● **Dataset excerpt**:
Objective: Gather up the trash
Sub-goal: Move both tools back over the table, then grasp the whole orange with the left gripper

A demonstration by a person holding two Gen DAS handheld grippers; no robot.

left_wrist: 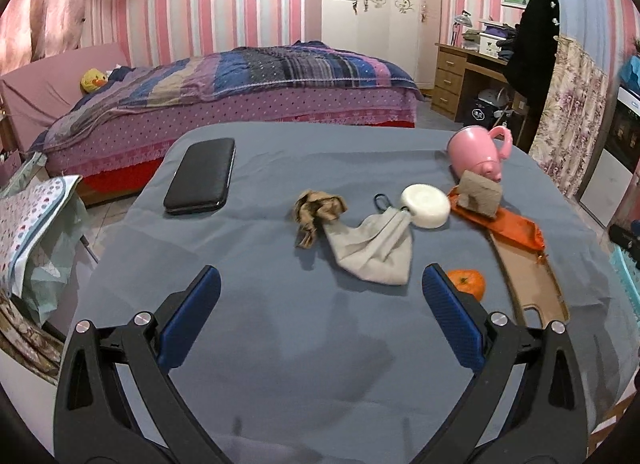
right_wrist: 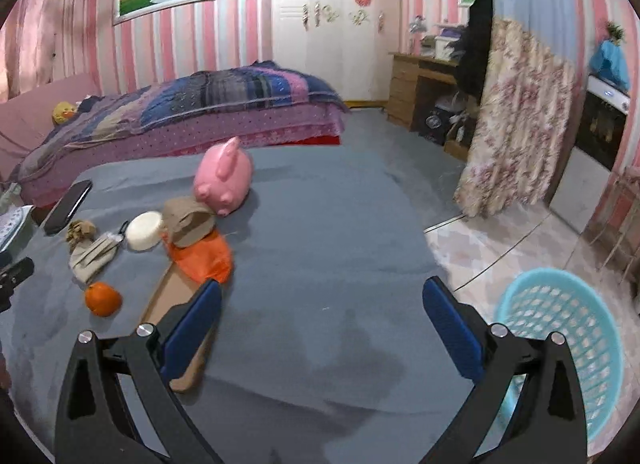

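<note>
On the grey-blue cloth of the table [left_wrist: 280, 344] lie a crumpled brown paper wad [left_wrist: 316, 212], a grey cloth pouch [left_wrist: 376, 248], a white round puck [left_wrist: 426, 206], an orange plastic wrapper [left_wrist: 516, 228], a brown cardboard scrap [left_wrist: 480, 194] and a long cardboard strip [left_wrist: 532, 284]. An orange fruit [left_wrist: 468, 282] sits just beyond my left gripper's right finger. My left gripper [left_wrist: 322, 288] stands open above bare cloth, short of the pouch. My right gripper [right_wrist: 322, 300] is open too, over bare cloth [right_wrist: 320, 264], its left finger above the cardboard strip [right_wrist: 168, 300].
A pink piggy bank [right_wrist: 224, 178] and a black phone [left_wrist: 202, 176] also rest on the table. A turquoise mesh basket [right_wrist: 572, 340] stands on the tiled floor at the table's right. A bed [left_wrist: 224, 100] lies beyond, a desk [left_wrist: 460, 72] at the back right.
</note>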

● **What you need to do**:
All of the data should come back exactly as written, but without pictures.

● **Reply**:
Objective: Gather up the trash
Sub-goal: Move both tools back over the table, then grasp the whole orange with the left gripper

A demonstration by a person holding two Gen DAS handheld grippers; no robot.

left_wrist: 
right_wrist: 

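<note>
On the grey-blue cloth of the table [left_wrist: 280, 344] lie a crumpled brown paper wad [left_wrist: 316, 212], a grey cloth pouch [left_wrist: 376, 248], a white round puck [left_wrist: 426, 206], an orange plastic wrapper [left_wrist: 516, 228], a brown cardboard scrap [left_wrist: 480, 194] and a long cardboard strip [left_wrist: 532, 284]. An orange fruit [left_wrist: 468, 282] sits just beyond my left gripper's right finger. My left gripper [left_wrist: 322, 288] stands open above bare cloth, short of the pouch. My right gripper [right_wrist: 322, 300] is open too, over bare cloth [right_wrist: 320, 264], its left finger above the cardboard strip [right_wrist: 168, 300].
A pink piggy bank [right_wrist: 224, 178] and a black phone [left_wrist: 202, 176] also rest on the table. A turquoise mesh basket [right_wrist: 572, 340] stands on the tiled floor at the table's right. A bed [left_wrist: 224, 100] lies beyond, a desk [left_wrist: 460, 72] at the back right.
</note>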

The answer has been written out in full.